Created attachment 15197 [details] job430139 We have noticed that running 'scontrol reconfigure' while jobs are running can lead to (always leads to?) TRESRunMins data being leaked. Here is an example: $ sacct -XnP -j 430139 --format=start,end,timelimit,elapsed,state,nnodes 2020-07-24T15:47:38|2020-07-24T16:28:02|01:30:00|00:40:24|FAILED|1 Check out the attached screenshot. For the user in question, only one job was running at this time. Noderunmins starts at 90 for the job - correct. It decreases as expected. Then, at around 4:16pm, the value magically increases by 25min (back up to 90min). And finally, when the job ends, 25min are leaked. That timestamp corresponds with an 'scontrol reconfigure' event, according to the controller log: Jul 24 16:16:00 slurm-01 slurmctld[450]: Processing RPC: REQUEST_RECONFIGURE from uid=10001 Ben Roberts was able to reproduce this. See https://bugs.schedmd.com/show_bug.cgi?id=9356#c20.

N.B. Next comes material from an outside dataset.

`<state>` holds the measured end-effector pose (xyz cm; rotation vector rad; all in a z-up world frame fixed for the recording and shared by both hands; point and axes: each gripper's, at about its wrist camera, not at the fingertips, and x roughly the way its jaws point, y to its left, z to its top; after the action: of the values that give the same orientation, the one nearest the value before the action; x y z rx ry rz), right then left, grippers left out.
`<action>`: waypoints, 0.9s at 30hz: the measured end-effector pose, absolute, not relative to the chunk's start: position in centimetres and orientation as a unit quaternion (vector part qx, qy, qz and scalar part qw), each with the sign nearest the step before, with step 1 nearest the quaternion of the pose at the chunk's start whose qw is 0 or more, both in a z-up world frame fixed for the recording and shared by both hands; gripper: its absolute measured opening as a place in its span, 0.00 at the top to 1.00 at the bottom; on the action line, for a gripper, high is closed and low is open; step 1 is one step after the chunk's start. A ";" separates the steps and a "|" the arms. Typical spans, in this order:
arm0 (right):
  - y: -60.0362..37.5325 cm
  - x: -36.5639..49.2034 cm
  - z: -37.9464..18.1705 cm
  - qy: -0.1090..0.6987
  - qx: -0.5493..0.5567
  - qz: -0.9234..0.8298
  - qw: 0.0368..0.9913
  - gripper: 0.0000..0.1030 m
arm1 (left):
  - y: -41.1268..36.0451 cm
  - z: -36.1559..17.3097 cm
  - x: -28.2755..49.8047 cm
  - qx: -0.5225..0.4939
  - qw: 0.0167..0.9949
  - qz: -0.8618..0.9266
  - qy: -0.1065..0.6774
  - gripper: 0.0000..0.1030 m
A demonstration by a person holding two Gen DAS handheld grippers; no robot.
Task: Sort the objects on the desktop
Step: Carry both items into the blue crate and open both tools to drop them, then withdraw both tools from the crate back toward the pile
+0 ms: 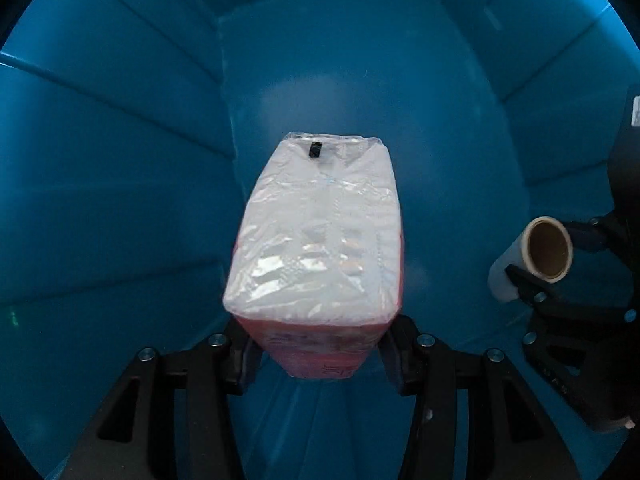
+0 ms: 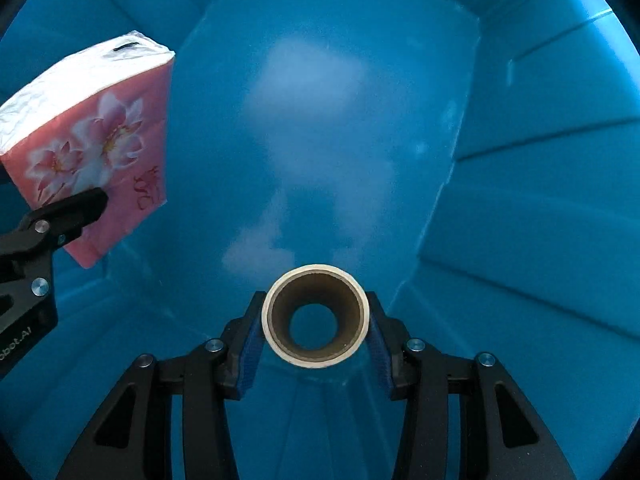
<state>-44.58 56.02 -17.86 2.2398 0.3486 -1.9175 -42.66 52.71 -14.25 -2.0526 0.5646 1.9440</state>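
Left gripper (image 1: 320, 354) clamps the soft, light tissue pack (image 1: 320, 240) low; right gripper (image 2: 316, 332) pinches the stiff, probably slippery film roll (image 2: 316, 316) over the blue bin (image 2: 520, 240).

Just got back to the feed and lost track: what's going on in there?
Both grippers are down inside the blue bin. The left gripper is clamped on a pink tissue pack, and the right gripper holds a roll on a cardboard core. Neither item is released; both look held above the bin floor.
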 end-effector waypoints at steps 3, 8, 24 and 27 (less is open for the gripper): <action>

Increasing to Sev2. We don't have a good workaround for this.
Luke, I've been able to reproduce the issue like Ben did and will be looking into it. -Scott
Created attachment 15260 [details] Reconfigure Issue Fix v1 Luke, Here is a patch that fixes the issue. You are free to try it and if you do, let me know if it works on your setup. -Scott
Created attachment 15265 [details] Reconfigure Issue Fix v2 Targeted at 20.02
Luke, The fix will be included in the 20.02.4 release which is coming up soon. This is the commit ID: 8f28de91efa07984020b247f272738a93e4dd5f8 Take care, Scott
Verified as fixed in 20.02.4. Thanks!